A crucial part of ensuring this irreversible operation is a success is watching what I eat. Bariatric surgery is not a miracle cure and some people who have it regain all the weight within five years.
To ensure that didn’t happen to me, I had to find alternatives to food when I got bored or stressed. I began following an exercise programme, as well as writing down all the positive aspects of life I am now able to enjoy.
It has been 13 months since my operation and I’ve shed 68kg and dropped from a size 54 to a size 14. It’s so lovely to buy clothes from a normal shop and to watch the needle of a scale hover at 82kg.
After years of being sidelined and ignored because of my weight, I am now seen as an inspiration to many people, including the staff at the Bariatric Centre of Excellence.
The only thing I regret is waiting so long to have the surgery!
Do you qualify for surgery?
“Bariatric surgery is a major procedure and should be viewed as a method for alleviating debilitating disease,” says Dr Geofré Heyns at Mediclinic Bloemfontein’s Bariatric Centre of Excellence.
In most cases, to be considered as a candidate you would have:
- A body mass index (BMI) of 40 or higher;
- A BMI of 35 or greater with co-morbid health conditions (like diabetes Type 2, hypertension, hyperlipidemia, osteo-arthritis or sleep apnoea);
- Proof that your attempts at dietary weight loss have been ineffective; or
- To demonstrate serious motivation and a clear understanding of the extensive dietary, exercise and medical guidelines that must be followed for the rest of your life after having bariatric surgery.
In normal digestion, food passes through the stomach and enters the small intestine, where most of the nutrients and calories are absorbed. “In this laparoscopic procedure, a small part of the stomach is stapled to create a new, egg-sized stomach pouch,” Dr Heyns explains. “The outlet from this newly-formed pouch empties directly into the lower portion of the jejunum (the middle segment of the small intestine).

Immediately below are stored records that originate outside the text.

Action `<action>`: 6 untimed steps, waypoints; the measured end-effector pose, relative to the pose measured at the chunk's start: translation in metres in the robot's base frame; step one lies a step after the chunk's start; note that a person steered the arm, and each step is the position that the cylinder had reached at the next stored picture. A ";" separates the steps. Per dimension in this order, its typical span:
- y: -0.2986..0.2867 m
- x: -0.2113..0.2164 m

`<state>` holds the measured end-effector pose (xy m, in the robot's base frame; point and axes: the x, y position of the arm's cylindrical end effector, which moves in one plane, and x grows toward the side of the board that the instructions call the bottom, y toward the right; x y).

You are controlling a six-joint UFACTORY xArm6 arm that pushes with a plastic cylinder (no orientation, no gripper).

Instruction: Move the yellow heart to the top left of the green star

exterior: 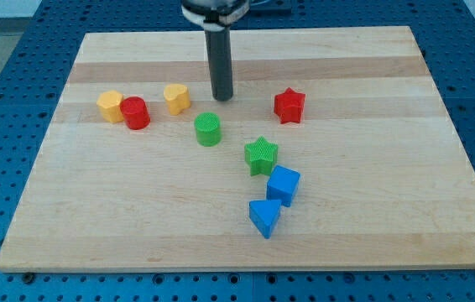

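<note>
The yellow heart (177,98) lies on the wooden board left of centre, toward the view's top. The green star (261,155) lies near the board's middle, down and to the right of the heart. My tip (221,96) rests on the board just to the right of the yellow heart, with a small gap between them, and up and to the left of the green star. A green cylinder (208,129) stands between the heart and the star, just below my tip.
A yellow hexagon block (111,106) and a red cylinder (135,112) touch each other at the left. A red star (289,105) lies right of my tip. A blue cube (284,184) and a blue triangle (263,217) sit below the green star.
</note>
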<state>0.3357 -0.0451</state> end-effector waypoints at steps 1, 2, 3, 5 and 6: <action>-0.071 -0.009; -0.112 0.008; -0.055 0.025; 0.003 0.037; 0.001 0.051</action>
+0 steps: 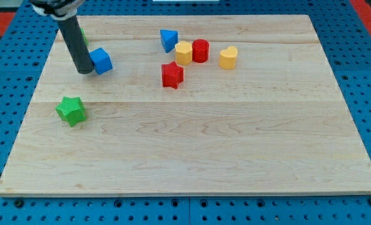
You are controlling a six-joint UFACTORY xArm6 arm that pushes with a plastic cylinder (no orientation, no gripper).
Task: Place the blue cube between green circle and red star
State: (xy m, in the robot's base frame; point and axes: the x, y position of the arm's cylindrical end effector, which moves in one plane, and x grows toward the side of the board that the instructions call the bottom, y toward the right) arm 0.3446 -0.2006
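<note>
Nearest, at the view's lower left of the wooden tabletop (204,144): green star (71,110), alone. Farther back, near the middle: red star (172,75). Level with it at the view's left: my tip (85,72), pressing against the left side of the blue cube (101,60). No hand in view to judge open or shut; only a dark rod, holding nothing. Beyond the red star, in a row: yellow block (184,53) touching a red cylinder (200,50), then a yellow heart (228,57) just apart. Farthest: blue triangle (167,39), and a green block (83,34) mostly hidden behind the rod, shape unclear.
</note>
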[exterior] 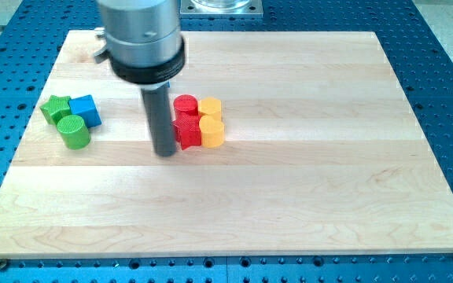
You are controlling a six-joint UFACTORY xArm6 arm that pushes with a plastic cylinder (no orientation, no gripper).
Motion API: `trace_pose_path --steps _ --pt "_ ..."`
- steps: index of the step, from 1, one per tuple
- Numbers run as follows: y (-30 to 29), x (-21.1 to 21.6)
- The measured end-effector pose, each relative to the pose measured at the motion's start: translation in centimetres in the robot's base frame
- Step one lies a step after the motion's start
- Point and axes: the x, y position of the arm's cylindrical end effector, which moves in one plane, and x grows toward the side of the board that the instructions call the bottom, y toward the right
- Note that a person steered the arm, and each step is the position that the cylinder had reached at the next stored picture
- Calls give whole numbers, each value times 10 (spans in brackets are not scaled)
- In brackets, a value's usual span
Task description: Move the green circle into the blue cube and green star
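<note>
The green circle (74,131) stands at the view's left on the wooden board (289,196). It touches the blue cube (86,109) just above it on the right and the green star (55,108) above it on the left. The star and cube sit side by side. My tip (165,152) rests on the board well to the right of these three, right beside the left edge of a red star-like block (186,132).
A red cylinder (185,105) stands above the red star-like block. A yellow block (210,108) and another yellow block (211,132) stand to their right, the four packed in a square. The arm's grey housing (143,35) hangs over the board's top left.
</note>
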Motion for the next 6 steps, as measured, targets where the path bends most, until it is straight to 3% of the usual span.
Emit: trace_pose_path --steps 1,2,3,4,5,6 --pt "-81 16" --pt "-103 -22" --pt "-113 -24" --pt "-87 -34" --pt "-18 -103" --pt "1 -158"
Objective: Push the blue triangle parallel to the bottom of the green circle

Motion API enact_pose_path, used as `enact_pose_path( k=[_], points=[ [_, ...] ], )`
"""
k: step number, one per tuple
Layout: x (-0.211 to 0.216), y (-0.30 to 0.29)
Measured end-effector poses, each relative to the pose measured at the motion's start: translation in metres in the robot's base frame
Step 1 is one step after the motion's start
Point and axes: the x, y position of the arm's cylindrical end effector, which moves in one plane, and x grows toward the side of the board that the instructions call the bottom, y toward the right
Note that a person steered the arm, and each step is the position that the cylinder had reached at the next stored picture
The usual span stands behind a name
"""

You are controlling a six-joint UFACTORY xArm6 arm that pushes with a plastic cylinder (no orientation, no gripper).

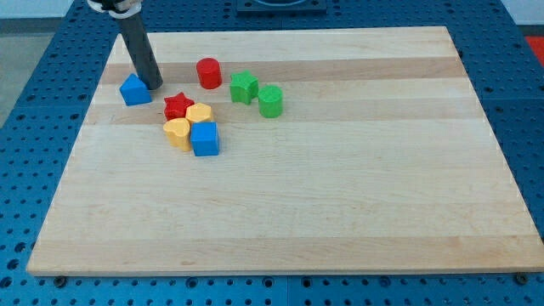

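The blue triangle (134,90) lies near the view's upper left of the wooden board (340,204). My tip (154,85) stands right next to the triangle's right side, touching or nearly touching it. The green circle (270,100) sits well to the right of the triangle, a little lower in the view. The dark rod rises from the tip toward the view's top left.
A red cylinder (208,72) and a green star (243,87) sit left of the green circle. A red star (178,106), two yellow blocks (200,114) (178,133) and a blue cube (205,138) form a cluster between triangle and circle.
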Motion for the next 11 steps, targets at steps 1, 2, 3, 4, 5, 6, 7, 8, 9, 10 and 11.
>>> enact_pose_path(
  k=[1,2,3,4,5,6,7,8,9,10,11],
  points=[
    [0.035,-0.01],
    [0.013,-0.008],
    [-0.002,-0.027],
    [0.025,-0.039],
    [0.072,-0.036],
    [0.114,-0.025],
    [0.15,0.038],
    [0.176,0.002],
    [0.201,-0.022],
    [0.225,-0.052],
    [0.236,-0.014]
  ],
)
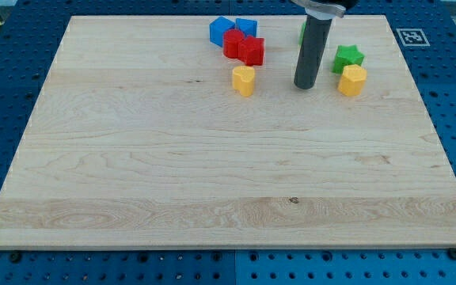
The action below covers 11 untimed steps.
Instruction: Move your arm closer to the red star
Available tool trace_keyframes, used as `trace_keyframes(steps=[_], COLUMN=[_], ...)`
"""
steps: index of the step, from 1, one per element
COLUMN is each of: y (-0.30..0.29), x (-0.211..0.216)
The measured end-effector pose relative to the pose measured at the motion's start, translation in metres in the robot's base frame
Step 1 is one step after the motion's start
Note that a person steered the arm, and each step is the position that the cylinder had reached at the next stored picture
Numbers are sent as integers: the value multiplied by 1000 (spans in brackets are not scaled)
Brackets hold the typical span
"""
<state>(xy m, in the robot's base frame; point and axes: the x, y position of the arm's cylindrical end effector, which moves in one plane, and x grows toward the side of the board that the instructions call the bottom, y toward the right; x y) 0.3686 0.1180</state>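
Observation:
Two red blocks sit touching near the view's top centre, one upper left and one lower right. I cannot tell which of them is the star. My tip rests on the board to their right and slightly lower, apart from them. It stands between a yellow block on its left and another yellow block on its right, touching neither.
Two blue blocks sit just above the red ones, touching them. A green star lies above the right yellow block. A sliver of another green block shows behind the rod. The wooden board lies on a blue perforated table.

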Motion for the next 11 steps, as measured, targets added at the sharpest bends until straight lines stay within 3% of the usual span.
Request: trace_keyframes(steps=[5,11], y=[-13,-46], x=[-47,-59])
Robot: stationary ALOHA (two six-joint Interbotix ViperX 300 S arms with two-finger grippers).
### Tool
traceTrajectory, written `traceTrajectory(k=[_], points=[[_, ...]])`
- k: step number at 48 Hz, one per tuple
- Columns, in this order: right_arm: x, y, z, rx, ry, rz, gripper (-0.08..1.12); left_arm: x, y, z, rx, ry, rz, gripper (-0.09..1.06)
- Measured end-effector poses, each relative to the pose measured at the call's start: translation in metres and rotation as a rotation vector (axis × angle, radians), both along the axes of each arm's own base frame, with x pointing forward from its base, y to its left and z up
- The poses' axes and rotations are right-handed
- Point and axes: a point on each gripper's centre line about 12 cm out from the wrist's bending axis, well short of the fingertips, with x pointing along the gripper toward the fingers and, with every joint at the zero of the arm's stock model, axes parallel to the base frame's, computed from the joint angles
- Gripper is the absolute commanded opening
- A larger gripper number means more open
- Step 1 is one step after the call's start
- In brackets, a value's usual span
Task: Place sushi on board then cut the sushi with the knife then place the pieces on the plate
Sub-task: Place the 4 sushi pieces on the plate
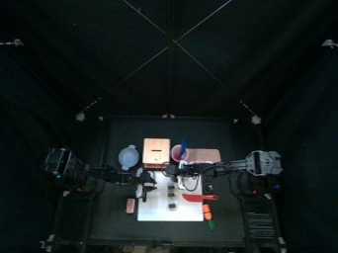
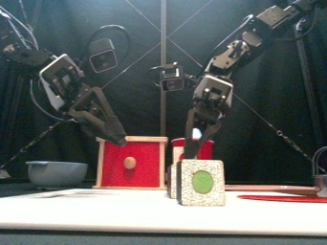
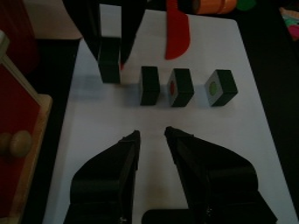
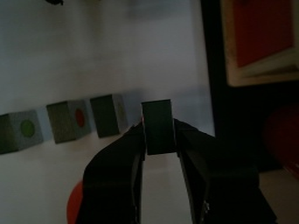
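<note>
Right gripper (image 4: pixel 156 133) jaws clamp one dark green sushi block (image 4: pixel 156 111), upright, apparently on the white board (image 3: pixel 239 149). I see three more blocks (image 3: pixel 181 85) beside it (row running front to back). Left gripper (image 3: pixel 152 136) jaws slightly apart, empty.

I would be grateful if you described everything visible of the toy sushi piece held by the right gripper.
The dark green, block-shaped toy sushi piece stands upright, pinched between the right gripper's two black jaws. It is at the end of a row, apart from three other pieces, over the white cutting board. Its filling is hidden. Whether it rests on the board or is lifted cannot be told.
</note>
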Motion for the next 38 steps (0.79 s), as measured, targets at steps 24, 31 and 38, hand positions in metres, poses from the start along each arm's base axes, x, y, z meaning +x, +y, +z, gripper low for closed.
traceTrajectory(k=[24, 31, 38], points=[[-0.080, -0.038, 0.020, 0.057, 0.000, -0.186, 0.58, 0.000, 0.000, 0.000, -0.001, 0.000, 0.001, 0.71], [-0.090, -0.053, 0.014, 0.054, 0.018, -0.237, 0.58, 0.000, 0.000, 0.000, -0.002, 0.000, 0.002, 0.71], [-0.098, -0.072, 0.011, 0.048, 0.020, -0.297, 0.60, 0.000, 0.001, 0.001, -0.002, -0.003, 0.004, 0.71]])
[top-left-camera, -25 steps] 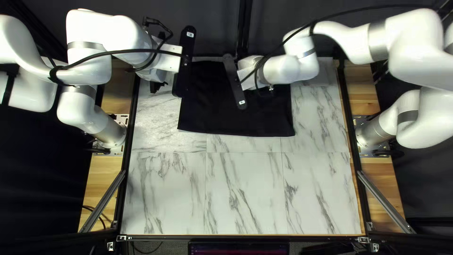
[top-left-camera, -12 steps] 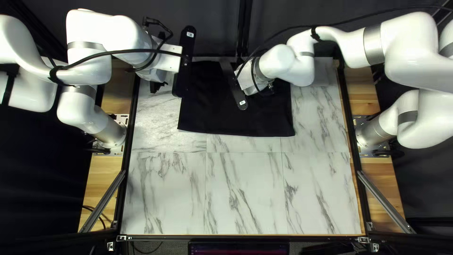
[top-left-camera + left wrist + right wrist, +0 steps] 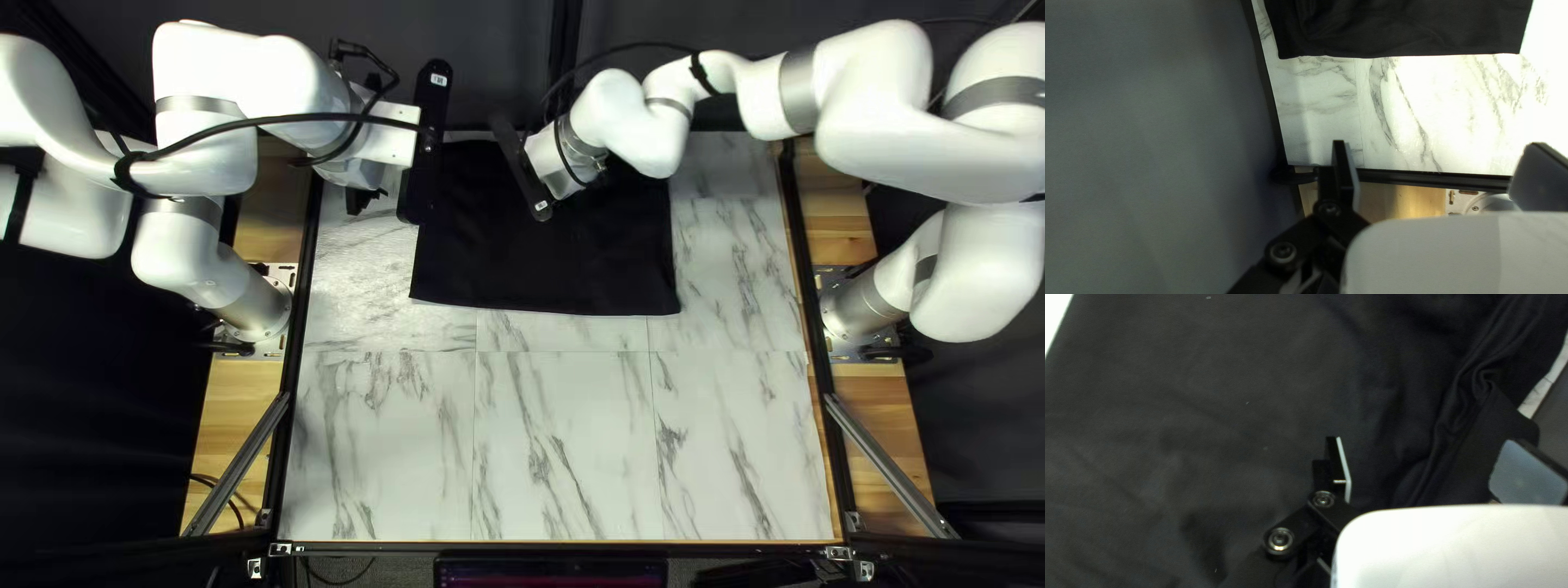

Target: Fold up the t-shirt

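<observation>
Black t-shirt of plain matte cloth (image 3: 544, 261), one: spread on the far half of the white, grey-veined marble-look tabletop (image 3: 566, 436), its near border almost parallel to the tabletop's near edge. Left gripper, black, two-fingered (image 3: 1440, 171): set wide, nothing between its fingers, over the tabletop's left edge near the far corner. Right gripper, same pattern (image 3: 1433, 469): also wide, holding nothing, above the shirt at the tabletop's far middle; contact with the cloth cannot be told. Handling, by judgement: light, limp, not fragile, apt to crease or drag; best pinched at the two corners nearest the tabletop's near edge. Bunched folds (image 3: 1451, 414) toward the tabletop's far edge probably want smoothing. Clearances: bare surface along the tabletop's near half; black rail (image 3: 1426, 177) along its left edge, to be cleared by low fingers.
</observation>
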Robot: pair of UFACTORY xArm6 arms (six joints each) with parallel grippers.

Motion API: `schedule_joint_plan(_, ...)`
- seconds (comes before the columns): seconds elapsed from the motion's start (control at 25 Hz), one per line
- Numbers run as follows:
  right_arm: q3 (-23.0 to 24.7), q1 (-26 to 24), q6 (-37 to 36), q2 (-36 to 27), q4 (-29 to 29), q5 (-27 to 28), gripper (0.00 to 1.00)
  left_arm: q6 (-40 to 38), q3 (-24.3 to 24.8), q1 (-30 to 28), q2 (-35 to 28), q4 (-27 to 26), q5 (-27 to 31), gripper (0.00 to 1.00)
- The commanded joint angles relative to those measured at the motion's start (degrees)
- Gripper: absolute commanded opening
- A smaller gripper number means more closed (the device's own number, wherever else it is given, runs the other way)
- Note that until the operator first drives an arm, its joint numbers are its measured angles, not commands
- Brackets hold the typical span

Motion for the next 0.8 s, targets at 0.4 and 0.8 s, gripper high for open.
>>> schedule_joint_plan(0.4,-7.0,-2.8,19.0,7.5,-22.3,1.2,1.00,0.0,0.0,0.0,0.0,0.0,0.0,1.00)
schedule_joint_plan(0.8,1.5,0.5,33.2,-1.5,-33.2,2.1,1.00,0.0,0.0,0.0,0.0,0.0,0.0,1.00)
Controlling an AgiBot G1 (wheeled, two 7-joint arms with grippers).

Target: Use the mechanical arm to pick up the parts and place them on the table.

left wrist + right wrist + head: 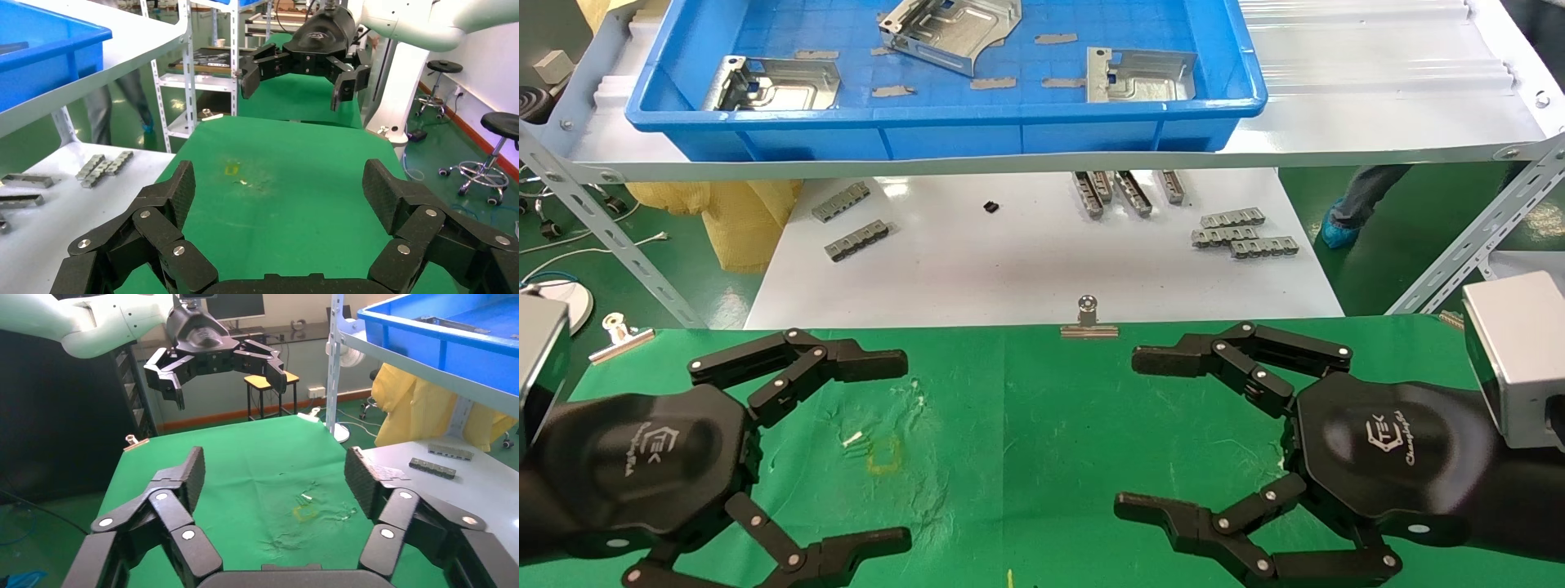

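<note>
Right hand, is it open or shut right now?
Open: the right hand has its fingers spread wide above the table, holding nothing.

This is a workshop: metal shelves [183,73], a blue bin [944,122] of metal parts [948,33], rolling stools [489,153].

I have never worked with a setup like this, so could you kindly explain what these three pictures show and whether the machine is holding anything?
This is a two-armed robot. The large picture comes from its head camera, looking down; the other two come from cameras on each wrist, each looking past its own fingers at the opposite arm. The left gripper and right gripper both hover open and hold nothing, above the table with its green cloth. Beyond it a blue tray on a white shelf holds three silver parts. Small grey bars lie on the white tabletop below the shelf.
</note>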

This means food bypasses the duodenum (the upper portion of the small intestine) and is delayed in mixing with bile and pancreatic juices that aid nutrient absorption.” The result is an early sense of feeling full which reduces the desire to eat.
Vertical Sleeve Gastrectomy
During this procedure, approximately 60 – 85% of the right side of the stomach is removed, creating a “sleeve” or tubular stomach. Afterwards, the stomach functions as before but the quantity of food it can manage is considerably restricted. “Because the greater curvature of the stomach is removed, fewer hormones are produced, including ghrelin that makes you feel hungry,” Dr Heyns explains. Vertical Sleeve Gastrectomy can be used as the first stage operation of a two-stage procedure.